■ **Required action**
Copy everything in the listing below word for word, apart from any images.
[Collected material]
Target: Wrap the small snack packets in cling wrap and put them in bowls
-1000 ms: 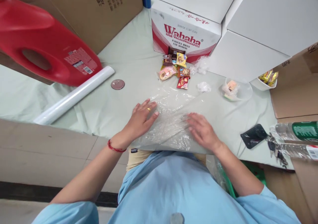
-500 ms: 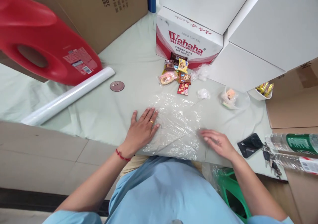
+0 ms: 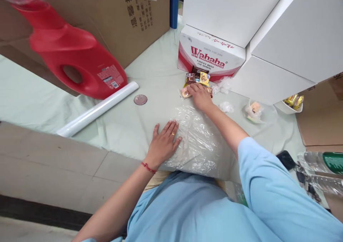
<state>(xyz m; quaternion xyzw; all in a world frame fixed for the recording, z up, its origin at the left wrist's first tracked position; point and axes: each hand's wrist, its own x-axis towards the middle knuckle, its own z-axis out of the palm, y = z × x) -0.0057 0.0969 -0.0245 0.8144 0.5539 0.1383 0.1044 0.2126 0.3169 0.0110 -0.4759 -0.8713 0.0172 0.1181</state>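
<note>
My left hand (image 3: 164,142) lies flat, fingers spread, on the left edge of a clear plastic film sheet (image 3: 199,140) spread on the cloth-covered table. My right hand (image 3: 201,96) reaches past the sheet and rests over the small snack packets, fingers stretched out and curving down. Just left of its fingertips is a pinkish wrapped pastry (image 3: 184,92). Behind it lie a brown cocoa packet (image 3: 190,78), a yellow cookie packet (image 3: 204,78) and a dark wrapped bar (image 3: 197,70). The hand hides the front packets in part.
A white plastic roll (image 3: 99,109) and a round metallic disc (image 3: 140,99) lie left. Behind stand a red jug (image 3: 88,49) and a Wahaha carton (image 3: 211,54). Crumpled film (image 3: 226,107), a bagged snack (image 3: 254,109), a phone (image 3: 285,160) and bottles (image 3: 316,161) are right.
My right hand has moved from the sheet's right edge forward and left onto the snack packets. My left hand stays on the sheet. The camera view has shifted.
</note>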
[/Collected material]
■ **Output for this exercise**
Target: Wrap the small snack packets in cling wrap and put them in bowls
-1000 ms: 
-500 ms: 
+0 ms: 
<state>(xyz m; quaternion xyzw; all in a world frame fixed for the recording, z up, its origin at the left wrist's first tracked position; point and axes: each hand's wrist, its own x-axis towards the middle knuckle, its own z-axis out of the palm, y = z × x) -0.0057 0.0969 -0.0245 0.8144 0.5539 0.1383 0.1044 0.2126 0.3169 0.0110 -0.4759 -0.8713 0.0172 0.1181</state>
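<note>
My left hand (image 3: 164,142) lies flat, fingers spread, on the left edge of a clear plastic film sheet (image 3: 199,140) spread on the cloth-covered table. My right hand (image 3: 201,96) reaches past the sheet and rests over the small snack packets, fingers stretched out and curving down. Just left of its fingertips is a pinkish wrapped pastry (image 3: 184,92). Behind it lie a brown cocoa packet (image 3: 190,78), a yellow cookie packet (image 3: 204,78) and a dark wrapped bar (image 3: 197,70). The hand hides the front packets in part.
A white plastic roll (image 3: 99,109) and a round metallic disc (image 3: 140,99) lie left. Behind stand a red jug (image 3: 88,49) and a Wahaha carton (image 3: 211,54). Crumpled film (image 3: 226,107), a bagged snack (image 3: 254,109), a phone (image 3: 285,160) and bottles (image 3: 316,161) are right.
My right hand has moved from the sheet's right edge forward and left onto the snack packets. My left hand stays on the sheet. The camera view has shifted.
</note>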

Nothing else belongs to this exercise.